* THE TASK *
Leave the pictures out while you restate every entry below word for word.

* * * *

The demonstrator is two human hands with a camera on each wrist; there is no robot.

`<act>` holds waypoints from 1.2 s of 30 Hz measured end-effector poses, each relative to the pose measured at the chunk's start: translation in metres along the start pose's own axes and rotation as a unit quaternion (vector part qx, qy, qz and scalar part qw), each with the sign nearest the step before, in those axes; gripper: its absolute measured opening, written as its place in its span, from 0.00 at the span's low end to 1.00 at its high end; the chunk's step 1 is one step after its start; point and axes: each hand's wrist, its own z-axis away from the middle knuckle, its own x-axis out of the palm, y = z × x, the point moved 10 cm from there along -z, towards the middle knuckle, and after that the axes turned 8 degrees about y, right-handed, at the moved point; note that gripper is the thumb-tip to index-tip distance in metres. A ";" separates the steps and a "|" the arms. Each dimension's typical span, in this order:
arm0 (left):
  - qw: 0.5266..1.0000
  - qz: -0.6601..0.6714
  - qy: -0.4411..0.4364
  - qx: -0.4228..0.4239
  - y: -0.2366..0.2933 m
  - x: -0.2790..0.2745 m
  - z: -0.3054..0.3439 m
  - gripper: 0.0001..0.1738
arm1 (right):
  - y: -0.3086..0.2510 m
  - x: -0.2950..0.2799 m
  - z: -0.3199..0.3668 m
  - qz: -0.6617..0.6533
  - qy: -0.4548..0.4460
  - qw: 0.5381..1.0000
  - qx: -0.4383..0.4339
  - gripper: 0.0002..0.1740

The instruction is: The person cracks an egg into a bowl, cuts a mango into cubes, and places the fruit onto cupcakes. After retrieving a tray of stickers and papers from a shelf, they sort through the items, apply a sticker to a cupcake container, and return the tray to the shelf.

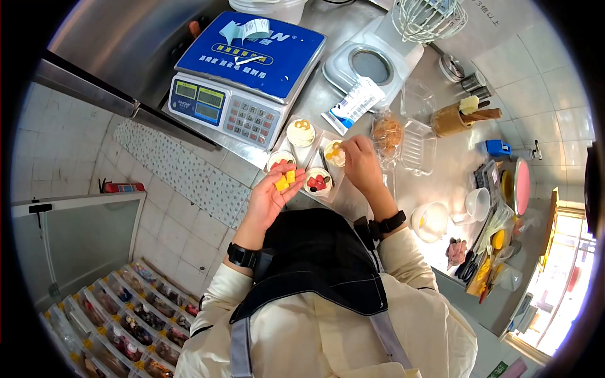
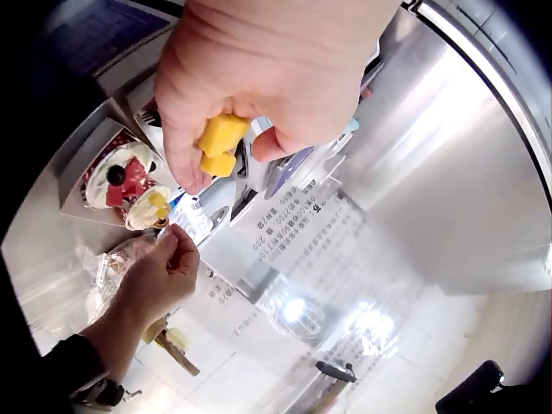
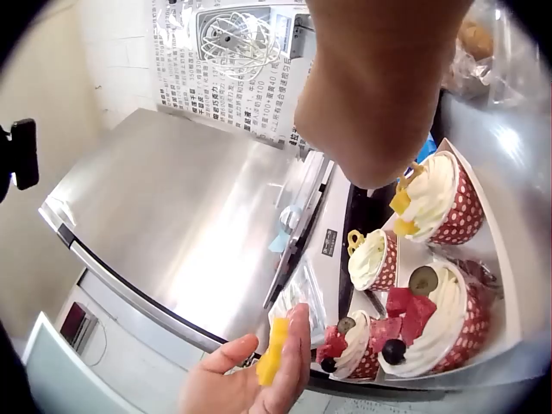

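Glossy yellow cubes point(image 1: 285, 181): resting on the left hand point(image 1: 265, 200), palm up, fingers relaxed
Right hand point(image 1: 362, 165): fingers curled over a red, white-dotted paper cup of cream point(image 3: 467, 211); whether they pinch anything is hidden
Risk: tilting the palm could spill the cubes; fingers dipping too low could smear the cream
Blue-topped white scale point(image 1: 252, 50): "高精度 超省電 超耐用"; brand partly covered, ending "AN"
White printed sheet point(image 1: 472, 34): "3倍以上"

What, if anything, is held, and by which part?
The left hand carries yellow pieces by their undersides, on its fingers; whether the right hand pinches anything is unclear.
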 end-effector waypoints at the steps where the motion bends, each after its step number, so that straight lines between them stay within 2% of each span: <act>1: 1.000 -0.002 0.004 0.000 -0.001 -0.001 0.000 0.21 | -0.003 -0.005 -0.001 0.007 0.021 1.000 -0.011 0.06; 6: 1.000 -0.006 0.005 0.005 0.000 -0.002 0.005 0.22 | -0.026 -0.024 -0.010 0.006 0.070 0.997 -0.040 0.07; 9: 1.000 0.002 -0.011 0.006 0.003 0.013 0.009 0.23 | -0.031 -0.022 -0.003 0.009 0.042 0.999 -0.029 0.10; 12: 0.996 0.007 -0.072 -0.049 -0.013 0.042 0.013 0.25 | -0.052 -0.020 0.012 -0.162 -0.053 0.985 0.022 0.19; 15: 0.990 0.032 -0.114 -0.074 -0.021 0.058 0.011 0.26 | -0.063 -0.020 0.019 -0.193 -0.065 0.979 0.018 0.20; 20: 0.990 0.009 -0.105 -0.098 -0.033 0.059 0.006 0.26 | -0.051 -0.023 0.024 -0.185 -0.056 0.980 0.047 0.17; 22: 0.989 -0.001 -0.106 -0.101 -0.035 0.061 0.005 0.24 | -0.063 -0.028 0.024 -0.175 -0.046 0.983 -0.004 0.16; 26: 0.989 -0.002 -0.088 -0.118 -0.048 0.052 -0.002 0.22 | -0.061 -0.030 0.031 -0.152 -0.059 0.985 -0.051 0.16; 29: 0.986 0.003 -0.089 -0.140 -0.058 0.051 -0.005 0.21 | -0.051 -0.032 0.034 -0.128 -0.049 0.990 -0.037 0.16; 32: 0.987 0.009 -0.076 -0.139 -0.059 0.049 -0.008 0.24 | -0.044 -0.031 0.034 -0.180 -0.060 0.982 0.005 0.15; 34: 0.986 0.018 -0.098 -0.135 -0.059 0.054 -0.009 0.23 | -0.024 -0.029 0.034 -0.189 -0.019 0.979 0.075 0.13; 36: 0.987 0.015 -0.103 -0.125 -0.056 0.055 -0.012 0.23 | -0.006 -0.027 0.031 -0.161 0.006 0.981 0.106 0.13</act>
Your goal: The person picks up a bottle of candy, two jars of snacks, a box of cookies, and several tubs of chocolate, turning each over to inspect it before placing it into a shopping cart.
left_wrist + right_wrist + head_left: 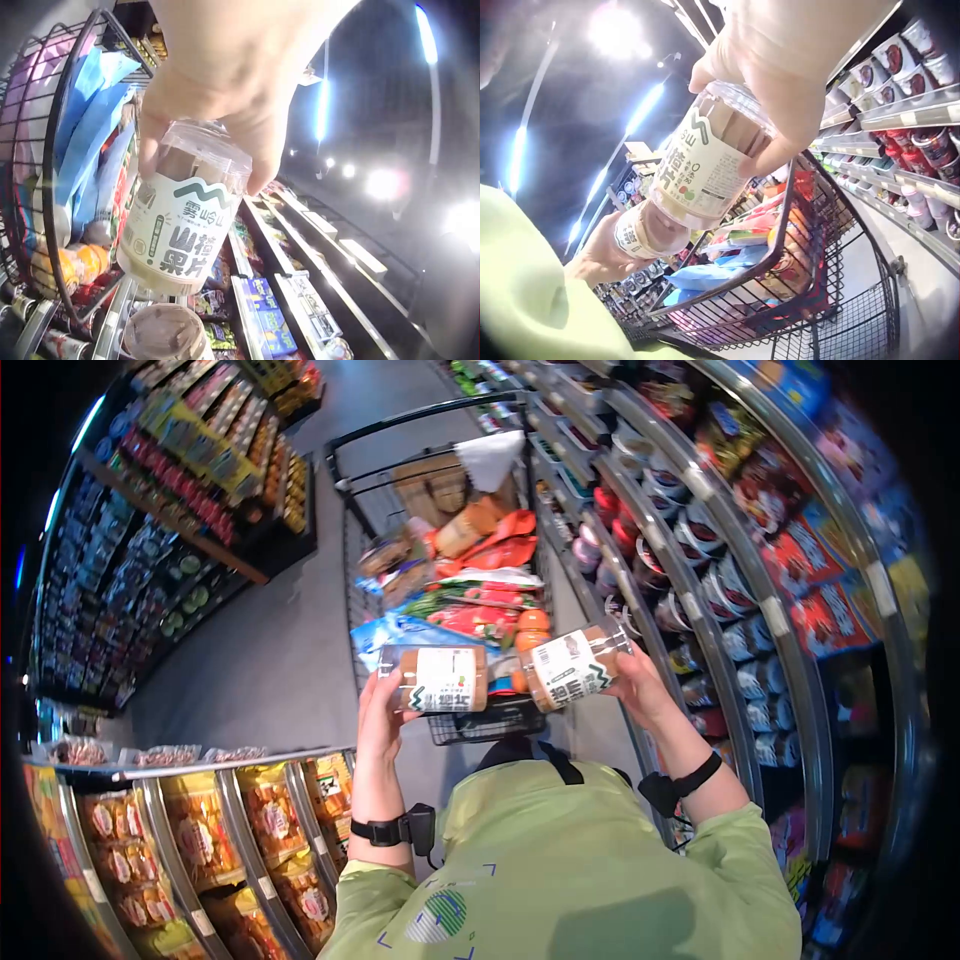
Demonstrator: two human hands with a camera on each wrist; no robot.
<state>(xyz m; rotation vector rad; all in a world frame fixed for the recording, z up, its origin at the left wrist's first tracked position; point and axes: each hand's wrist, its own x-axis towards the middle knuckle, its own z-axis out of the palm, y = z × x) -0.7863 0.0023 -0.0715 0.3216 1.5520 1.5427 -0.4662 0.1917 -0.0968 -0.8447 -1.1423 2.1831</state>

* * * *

* TASK SOLUTION *
The demonstrator is two human hands with a camera on each wrist; there is no robot.

`<act>` holds waypoints from 1.2 s of 30 Hz measured end-effector poses, each relative to the pose measured at the chunk's start: translation in metres along the start pose's own axes and rotation as a unit quaternion (vector part qx, qy, qz and scalar part qw), each with the sign nearest the step before, in those axes; gripper: its absolute measured opening, written as its place in its span, from 0.00 at the span's low end to 1.00 at its high end; the chunk's step 1 is one step after its start; point and axes: each hand's wrist, its own z-axis away from the middle knuckle, its own x-axis out of the palm, y = z × x, the point moved 10 cm from there along -z, towards the middle knuckle, and after that the axes turned 8 degrees about y, right-handed, at the moved point; note that gripper is the thumb-tip to index-tip distance in metres. A ";" separates the steps and a "|" the arms. Each dimension's typical span, in this order:
arm0 (left):
  - qw: 0.5266..1.0000
  - qz: -0.6601..0.6714
  - qy: -0.4411..0.4364
  - qx: -0.4228..0.4239
  - y: -0.2366..0.2933 m
  - x: -0.2790..0.2745 m
  - z: -0.3054..0.3439 m
  - gripper: 0.0001..0.1738
arm1 (right):
  - y: -0.3086..0.2510 m
  - x: -0.2950..0.2799 m
  - z: -0.3199..0.3668 m
  - qz: -0.6617..0.6533
  - qy: -0.4548..0.4460
  - qw: 0.5381..1.0000
  - qx: -0.4383..0.4339
  - gripper: 0.0002..0.1740

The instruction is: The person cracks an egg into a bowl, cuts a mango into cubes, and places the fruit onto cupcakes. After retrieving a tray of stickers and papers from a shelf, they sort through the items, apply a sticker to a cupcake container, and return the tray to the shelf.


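Glossy yellow cubes point(image 1: 285, 181): resting on the left hand point(image 1: 265, 200), palm up, fingers relaxed
Right hand point(image 1: 362, 165): fingers curled over a red, white-dotted paper cup of cream point(image 3: 467, 211); whether they pinch anything is hidden
Risk: tilting the palm could spill the cubes; fingers dipping too low could smear the cream
Blue-topped white scale point(image 1: 252, 50): "高精度 超省電 超耐用"; brand partly covered, ending "AN"
White printed sheet point(image 1: 472, 34): "3倍以上"

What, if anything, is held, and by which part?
The left hand carries yellow pieces by their undersides, on its fingers; whether the right hand pinches anything is unclear.
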 end-effector waypoints at the steps where the motion bends, each after its step number, so that straight lines between them stay within 2% of each span: <act>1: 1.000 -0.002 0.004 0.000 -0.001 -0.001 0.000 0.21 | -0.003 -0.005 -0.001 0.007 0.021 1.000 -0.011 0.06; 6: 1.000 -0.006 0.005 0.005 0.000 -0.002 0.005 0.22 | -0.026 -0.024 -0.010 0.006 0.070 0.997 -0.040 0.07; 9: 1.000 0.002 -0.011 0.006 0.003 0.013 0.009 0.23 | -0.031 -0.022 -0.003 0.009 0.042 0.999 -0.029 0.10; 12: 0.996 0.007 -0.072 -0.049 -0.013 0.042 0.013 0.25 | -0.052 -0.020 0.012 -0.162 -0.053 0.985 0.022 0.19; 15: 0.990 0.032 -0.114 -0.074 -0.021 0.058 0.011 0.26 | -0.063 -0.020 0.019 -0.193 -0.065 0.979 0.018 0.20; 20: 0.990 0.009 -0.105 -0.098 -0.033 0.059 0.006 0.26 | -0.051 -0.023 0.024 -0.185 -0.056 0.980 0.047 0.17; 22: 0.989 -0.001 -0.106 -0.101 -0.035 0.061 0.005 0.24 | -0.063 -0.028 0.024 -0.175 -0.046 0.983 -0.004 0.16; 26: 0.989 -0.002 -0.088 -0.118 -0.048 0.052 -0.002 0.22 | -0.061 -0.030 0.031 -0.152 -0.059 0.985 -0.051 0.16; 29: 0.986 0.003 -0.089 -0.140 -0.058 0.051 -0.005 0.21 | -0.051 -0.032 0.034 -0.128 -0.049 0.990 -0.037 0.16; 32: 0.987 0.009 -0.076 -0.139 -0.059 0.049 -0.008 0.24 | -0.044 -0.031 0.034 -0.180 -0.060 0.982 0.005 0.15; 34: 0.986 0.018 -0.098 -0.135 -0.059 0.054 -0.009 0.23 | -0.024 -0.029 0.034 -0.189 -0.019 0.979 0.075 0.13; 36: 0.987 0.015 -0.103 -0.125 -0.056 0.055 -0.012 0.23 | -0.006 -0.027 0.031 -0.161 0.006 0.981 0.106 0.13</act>
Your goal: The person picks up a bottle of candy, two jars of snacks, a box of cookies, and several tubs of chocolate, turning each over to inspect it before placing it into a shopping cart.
left_wrist + right_wrist + head_left: 
Demonstrator: two human hands with a camera on each wrist; no robot.
<state>(xyz m; rotation vector rad; all in a world frame fixed for the recording, z up, its origin at the left wrist's first tracked position; point and axes: each hand's wrist, its own x-axis towards the middle knuckle, its own z-axis out of the palm, y = z × x) -0.7863 0.0023 -0.0715 0.3216 1.5520 1.5427 -0.4662 0.1917 -0.0968 -0.8447 -1.1423 2.1831</state>

Nothing more belongs to this exercise.